The Minister of the Interior is a member of the executive branch of the government of Colombia and head of the Ministry of the Interior of Colombia. The incumbent is one of the highest-ranking members of the president's cabinet and will occupy the third position in the Colombian presidential line of succession within the Cabinet of Colombia.

Created in 1782 with Diego Bautista Urbaneja as its first office holder, the Minister of the Interior is responsible for Colombian domestic policy, as well as the formulation and defense of human rights. is appointed by the President of Colombia and acts at his discretion, defending and negotiating with Congress the respective interests of the presidential administration.

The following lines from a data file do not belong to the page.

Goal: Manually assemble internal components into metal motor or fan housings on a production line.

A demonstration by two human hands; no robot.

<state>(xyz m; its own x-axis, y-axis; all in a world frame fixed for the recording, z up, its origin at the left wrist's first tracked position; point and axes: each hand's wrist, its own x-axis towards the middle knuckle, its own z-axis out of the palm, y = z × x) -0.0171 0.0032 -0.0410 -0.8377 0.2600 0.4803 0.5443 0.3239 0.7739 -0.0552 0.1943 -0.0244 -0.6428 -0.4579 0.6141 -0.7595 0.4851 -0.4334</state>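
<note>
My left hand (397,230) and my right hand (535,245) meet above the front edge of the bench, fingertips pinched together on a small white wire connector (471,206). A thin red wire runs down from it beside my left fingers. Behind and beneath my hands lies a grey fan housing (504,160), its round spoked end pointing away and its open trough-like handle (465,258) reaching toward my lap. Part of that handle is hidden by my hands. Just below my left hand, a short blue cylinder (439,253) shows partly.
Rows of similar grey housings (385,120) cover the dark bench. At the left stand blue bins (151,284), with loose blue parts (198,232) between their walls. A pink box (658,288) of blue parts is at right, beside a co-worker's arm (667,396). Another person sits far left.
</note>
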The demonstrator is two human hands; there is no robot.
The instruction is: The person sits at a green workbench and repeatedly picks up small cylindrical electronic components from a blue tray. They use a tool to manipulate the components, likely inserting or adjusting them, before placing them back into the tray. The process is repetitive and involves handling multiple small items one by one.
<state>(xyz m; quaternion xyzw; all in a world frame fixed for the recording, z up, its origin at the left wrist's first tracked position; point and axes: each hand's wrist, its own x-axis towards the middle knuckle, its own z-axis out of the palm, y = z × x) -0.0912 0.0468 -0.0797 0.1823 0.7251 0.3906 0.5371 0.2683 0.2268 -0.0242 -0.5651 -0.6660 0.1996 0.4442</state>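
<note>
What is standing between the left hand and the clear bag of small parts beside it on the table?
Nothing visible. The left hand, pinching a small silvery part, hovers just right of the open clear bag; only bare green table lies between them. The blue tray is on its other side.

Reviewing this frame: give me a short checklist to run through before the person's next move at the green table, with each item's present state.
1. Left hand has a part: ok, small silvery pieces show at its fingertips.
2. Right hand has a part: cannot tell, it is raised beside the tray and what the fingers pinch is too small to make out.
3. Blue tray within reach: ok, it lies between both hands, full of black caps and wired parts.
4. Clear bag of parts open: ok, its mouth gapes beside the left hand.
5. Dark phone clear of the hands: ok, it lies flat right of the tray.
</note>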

The Minister of the Interior, along with the Minister of Foreign Affairs, the Minister of Finance, the Minister of Justice and the Minister of Defense, are generally considered the five most important cabinet members due to the importance of their respective ministries.

==Role==
The position of Minister of the Interior has had an evolution throughout history, since its creation, the position of Minister of the Interior has gained great importance, being the first among the 5 most important positions in the national cabinet.

Between 1905 and 1994, with the absence of the figure of the Vice President, the Minister of the Interior, also called the Minister of Government, was the one who replaced the functions of the Vice President, acting on many occasions as president in charge. Currently, the functions of president in charge fall to the Minister of the Interior, since the latter is the first in the order of origin of government ministers, it is he who acts as president in charge in the temporary absences of the president on official trips abroad or vacations, since the constitution prohibits the vice president from being president in charge, in the aforementioned situations.